> _EXERCISE OBJECTIVE_
Could you state how many lines of the material hold "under"? Include nothing beyond the number.

◇ ◇ ◇

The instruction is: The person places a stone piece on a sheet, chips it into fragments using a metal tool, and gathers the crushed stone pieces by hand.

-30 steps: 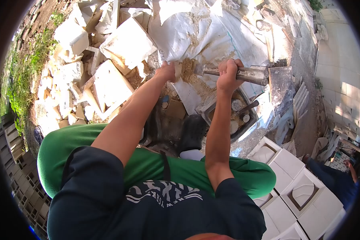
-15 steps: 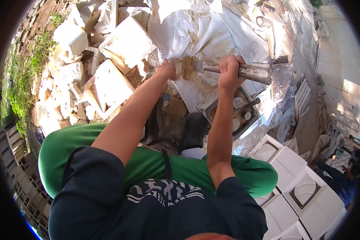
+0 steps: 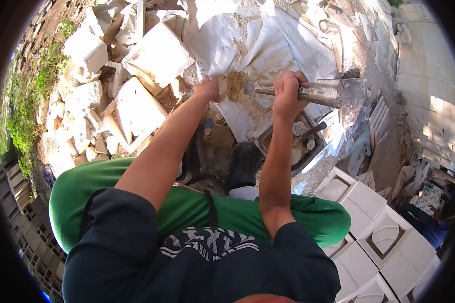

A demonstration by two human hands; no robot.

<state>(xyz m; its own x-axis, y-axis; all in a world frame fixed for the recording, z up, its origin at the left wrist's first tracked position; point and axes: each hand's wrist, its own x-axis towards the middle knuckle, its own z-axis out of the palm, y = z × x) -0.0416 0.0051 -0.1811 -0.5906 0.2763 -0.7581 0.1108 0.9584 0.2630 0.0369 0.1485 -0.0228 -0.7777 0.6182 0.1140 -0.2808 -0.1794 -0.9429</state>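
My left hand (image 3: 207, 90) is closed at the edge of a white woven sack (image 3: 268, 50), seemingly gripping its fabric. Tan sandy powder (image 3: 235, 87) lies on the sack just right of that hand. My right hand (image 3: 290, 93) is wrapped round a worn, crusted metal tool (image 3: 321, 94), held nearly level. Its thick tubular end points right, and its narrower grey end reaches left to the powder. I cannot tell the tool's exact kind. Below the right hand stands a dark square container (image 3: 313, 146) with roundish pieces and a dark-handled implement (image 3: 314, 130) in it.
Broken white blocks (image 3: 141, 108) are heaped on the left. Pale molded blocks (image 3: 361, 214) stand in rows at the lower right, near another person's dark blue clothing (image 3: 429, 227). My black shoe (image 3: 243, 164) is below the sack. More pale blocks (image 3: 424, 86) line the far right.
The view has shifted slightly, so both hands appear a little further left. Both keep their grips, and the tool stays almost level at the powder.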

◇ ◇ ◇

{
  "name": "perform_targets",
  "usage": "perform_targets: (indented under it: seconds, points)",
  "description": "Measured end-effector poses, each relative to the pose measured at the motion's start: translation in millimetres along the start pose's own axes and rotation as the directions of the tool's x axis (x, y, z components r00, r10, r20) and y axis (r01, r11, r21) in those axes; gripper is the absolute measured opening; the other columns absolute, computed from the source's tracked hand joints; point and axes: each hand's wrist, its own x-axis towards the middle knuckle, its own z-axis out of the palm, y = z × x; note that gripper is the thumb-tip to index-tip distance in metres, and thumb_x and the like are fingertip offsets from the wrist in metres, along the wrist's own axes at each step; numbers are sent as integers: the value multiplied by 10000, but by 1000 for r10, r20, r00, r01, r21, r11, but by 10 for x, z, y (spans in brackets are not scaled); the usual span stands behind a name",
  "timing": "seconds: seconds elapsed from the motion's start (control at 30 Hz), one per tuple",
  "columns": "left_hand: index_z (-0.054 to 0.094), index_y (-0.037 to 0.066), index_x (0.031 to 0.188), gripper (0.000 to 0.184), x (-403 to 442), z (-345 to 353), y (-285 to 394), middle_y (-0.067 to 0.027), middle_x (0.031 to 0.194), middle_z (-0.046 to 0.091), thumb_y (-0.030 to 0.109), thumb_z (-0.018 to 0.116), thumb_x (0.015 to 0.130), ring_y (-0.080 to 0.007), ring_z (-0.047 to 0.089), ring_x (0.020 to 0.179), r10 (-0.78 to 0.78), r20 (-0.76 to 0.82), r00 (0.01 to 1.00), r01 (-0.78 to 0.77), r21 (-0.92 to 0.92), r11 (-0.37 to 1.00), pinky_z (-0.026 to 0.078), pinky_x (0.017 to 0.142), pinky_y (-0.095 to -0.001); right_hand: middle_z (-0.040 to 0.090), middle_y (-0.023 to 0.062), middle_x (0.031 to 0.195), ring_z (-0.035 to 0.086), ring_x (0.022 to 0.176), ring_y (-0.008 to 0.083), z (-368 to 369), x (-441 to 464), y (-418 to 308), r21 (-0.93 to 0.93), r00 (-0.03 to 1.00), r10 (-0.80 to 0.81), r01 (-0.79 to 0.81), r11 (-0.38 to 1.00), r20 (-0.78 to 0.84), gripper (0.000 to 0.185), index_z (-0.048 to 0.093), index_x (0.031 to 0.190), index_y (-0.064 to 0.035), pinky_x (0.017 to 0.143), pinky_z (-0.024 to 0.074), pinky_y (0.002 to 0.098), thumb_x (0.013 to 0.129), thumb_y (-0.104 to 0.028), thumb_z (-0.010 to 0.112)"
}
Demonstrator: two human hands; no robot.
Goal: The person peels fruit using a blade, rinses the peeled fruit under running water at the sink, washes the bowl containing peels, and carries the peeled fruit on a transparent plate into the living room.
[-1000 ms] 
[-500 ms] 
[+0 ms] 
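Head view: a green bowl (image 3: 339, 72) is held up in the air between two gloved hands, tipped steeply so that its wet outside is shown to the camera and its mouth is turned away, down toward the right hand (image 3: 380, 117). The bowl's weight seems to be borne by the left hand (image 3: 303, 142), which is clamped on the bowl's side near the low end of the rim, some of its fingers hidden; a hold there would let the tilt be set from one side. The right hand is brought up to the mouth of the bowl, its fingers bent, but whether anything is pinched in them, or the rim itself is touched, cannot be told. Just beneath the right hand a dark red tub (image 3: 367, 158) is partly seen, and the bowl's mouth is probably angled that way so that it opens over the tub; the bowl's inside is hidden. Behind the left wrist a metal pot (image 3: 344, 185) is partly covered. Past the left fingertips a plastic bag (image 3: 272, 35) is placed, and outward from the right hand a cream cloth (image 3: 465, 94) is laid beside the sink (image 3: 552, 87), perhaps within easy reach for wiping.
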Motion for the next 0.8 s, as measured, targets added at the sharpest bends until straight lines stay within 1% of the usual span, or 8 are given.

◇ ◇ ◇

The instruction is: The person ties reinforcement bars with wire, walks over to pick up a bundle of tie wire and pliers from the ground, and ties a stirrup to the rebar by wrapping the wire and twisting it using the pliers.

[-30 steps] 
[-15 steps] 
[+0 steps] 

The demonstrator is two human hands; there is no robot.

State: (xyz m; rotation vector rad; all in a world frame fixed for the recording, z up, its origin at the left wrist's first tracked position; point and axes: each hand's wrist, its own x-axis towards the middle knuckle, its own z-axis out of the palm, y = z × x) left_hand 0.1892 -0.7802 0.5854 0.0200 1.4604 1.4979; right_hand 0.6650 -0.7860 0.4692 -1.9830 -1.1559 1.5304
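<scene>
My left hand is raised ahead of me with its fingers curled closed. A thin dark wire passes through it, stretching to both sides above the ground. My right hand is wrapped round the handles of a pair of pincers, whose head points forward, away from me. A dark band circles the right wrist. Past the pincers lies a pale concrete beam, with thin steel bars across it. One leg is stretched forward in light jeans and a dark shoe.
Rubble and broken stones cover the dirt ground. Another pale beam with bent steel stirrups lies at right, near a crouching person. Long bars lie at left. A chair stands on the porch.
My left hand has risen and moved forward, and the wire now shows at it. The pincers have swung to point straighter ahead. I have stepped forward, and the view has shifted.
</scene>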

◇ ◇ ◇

> _EXERCISE ANSWER_
2